▶ _Your goal_
Among the lines of the entries below, count those containing the word "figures" and answer with the number only.

(Items from a dataset)
########################################

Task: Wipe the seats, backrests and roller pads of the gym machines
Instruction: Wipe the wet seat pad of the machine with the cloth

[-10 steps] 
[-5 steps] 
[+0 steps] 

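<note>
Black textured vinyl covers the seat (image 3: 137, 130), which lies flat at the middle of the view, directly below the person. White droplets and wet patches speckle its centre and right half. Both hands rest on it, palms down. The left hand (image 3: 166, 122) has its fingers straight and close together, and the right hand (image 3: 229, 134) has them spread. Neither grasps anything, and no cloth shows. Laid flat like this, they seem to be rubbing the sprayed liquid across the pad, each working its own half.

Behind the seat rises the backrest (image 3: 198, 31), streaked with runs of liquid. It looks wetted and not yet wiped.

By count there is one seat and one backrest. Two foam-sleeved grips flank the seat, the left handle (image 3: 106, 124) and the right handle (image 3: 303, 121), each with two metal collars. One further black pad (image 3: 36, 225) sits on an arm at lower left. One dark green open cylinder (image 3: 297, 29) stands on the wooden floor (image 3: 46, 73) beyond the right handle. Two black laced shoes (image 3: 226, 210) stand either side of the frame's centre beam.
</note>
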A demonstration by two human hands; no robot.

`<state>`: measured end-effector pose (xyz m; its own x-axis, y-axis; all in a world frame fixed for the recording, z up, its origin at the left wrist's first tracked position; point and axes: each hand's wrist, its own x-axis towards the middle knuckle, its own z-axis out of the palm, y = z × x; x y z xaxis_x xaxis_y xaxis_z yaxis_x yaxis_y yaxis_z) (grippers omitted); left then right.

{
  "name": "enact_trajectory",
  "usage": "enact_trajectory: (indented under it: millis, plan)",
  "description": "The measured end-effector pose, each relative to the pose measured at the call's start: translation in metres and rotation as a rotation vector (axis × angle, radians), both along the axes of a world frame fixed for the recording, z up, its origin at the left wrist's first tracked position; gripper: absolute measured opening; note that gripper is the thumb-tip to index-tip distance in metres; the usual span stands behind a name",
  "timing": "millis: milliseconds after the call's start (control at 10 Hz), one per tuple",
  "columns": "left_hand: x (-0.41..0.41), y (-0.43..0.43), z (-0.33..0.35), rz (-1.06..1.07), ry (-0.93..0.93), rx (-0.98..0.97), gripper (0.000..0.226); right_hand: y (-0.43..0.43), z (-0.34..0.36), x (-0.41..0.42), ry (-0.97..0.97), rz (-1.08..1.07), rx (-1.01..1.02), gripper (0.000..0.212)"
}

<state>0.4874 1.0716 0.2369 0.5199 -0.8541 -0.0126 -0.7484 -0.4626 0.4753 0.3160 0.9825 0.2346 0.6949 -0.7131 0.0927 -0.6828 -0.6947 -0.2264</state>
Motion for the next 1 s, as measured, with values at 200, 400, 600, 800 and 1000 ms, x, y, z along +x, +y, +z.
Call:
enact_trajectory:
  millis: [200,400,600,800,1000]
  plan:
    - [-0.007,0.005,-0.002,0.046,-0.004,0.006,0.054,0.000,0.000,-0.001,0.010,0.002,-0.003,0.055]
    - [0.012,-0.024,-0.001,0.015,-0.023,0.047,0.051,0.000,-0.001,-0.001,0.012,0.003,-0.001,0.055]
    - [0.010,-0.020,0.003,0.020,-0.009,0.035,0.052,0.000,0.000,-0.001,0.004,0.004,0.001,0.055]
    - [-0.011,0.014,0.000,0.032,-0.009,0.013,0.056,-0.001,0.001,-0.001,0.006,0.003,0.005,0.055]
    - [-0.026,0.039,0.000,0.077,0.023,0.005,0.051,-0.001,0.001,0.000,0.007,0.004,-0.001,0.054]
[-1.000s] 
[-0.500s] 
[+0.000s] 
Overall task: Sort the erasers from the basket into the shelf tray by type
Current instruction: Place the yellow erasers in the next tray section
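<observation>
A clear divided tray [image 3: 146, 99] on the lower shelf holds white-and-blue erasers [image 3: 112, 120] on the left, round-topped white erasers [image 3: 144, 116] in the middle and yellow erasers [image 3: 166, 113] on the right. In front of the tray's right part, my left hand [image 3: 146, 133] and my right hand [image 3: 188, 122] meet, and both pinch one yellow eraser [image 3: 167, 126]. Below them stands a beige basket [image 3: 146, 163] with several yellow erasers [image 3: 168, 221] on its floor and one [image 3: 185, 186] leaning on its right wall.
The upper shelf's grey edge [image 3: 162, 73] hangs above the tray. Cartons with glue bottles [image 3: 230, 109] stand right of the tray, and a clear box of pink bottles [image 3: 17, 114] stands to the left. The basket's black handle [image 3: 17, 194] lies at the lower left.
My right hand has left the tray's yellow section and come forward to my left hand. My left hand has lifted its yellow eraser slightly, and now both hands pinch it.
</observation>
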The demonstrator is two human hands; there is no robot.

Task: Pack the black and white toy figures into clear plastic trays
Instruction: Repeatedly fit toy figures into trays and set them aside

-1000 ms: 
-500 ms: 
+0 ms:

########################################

▶ _Result_
2